Big, billowy gray storm clouds rolled in on cool moist winds from the southeast, covering the sun. The conditions were perfect for playing center stage. As I tuned up and strummed out a basic chord pattern (G, G7, C, Cm, G, E7, A7, D7, G), a forty-something woman wearing a MMA (Metropolitan Museum of Art) sticker walked up to take my picture. “Did you get it? Good. Now how about a hula?”

She was from Austin TX. After the hula, she took a selfie of the two of us and promised to send it to me. We’ll see. If she does, it will be all I get from her.

An enthusiastic 8-year-old girl with blond hair to the middle of her back improvised for her parents and sister. The sister, entering her teens, refused to join in. At the end of the dance, it took a moment to disentangle her hair from the lei.

A teenaged couple walked up to me. “Have you got time for a hula today?”

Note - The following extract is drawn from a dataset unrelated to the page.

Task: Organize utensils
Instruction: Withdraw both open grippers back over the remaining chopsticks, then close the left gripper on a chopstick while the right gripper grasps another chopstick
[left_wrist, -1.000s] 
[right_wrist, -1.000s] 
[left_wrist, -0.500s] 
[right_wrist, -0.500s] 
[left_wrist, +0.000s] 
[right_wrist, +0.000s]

“No, we just wanted to give you this,” said the boy, handing me a dollar. “We really like your music.”

Over the next 45 minutes, the same scene played out three times. Adults with a young child stop to listen. An adult presses money in the child’s hand and gives instruction on how to put it in my case. The child approaches, withdraws, approaches again, drops the money and runs. “Thank you,” I say, first to the child, then to the adult, for teaching the important lesson of aloha.

The clouds moved faster. The wind shifted; it was blowing from the west, making it hard to tell whether the rain had started or I was just getting wet from the spray off the fountain behind me. There was already 3 times more money in my case today than yesterday, so I packed up and headed out of the park to the subway. By the time I got home it was pouring.